### Exercise directions
Once the line containing "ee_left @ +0" is reached in the listing below, reproduce it and all later lines through the final one exactly, but omit any pictures.

======== Dataset extract ========

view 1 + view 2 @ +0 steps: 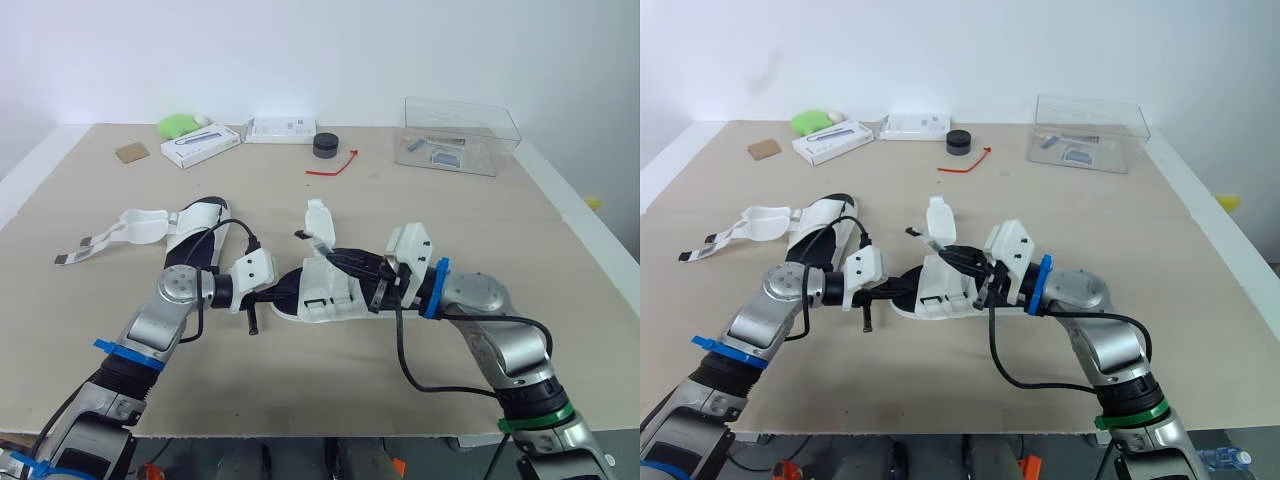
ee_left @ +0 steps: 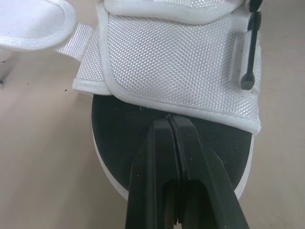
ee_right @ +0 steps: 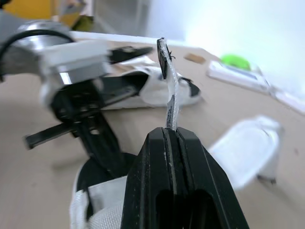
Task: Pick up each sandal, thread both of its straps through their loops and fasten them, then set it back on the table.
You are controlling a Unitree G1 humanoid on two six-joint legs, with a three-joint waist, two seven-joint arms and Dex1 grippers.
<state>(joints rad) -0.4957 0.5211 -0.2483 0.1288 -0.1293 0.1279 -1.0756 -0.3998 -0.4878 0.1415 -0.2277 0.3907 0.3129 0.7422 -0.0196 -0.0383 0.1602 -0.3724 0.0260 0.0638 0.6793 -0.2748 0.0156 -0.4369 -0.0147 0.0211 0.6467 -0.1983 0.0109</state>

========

### Finished exercise
ee_left @ +0 steps: 
ee_right @ +0 steps: 
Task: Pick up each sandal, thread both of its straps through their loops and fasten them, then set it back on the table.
You are controlling a Unitree G1 humanoid on two six-joint legs, with a three-joint waist, two seven-joint arms and Dex1 grippers.
<state>(joints rad) -0.4957 0.5211 -0.2483 0.1288 -0.1293 0.1279 -1.0756 -0.3998 -0.4878 0.1415 -0.2277 0.3907 0.3129 0.7422 -0.0196 -0.0383 0.1602 -0.3724 0.0260 0.0638 0.6793 -0.2748 0.0156 -0.4369 -0.0147 0.0211 0.6467 -0.1983 0.0109</state>

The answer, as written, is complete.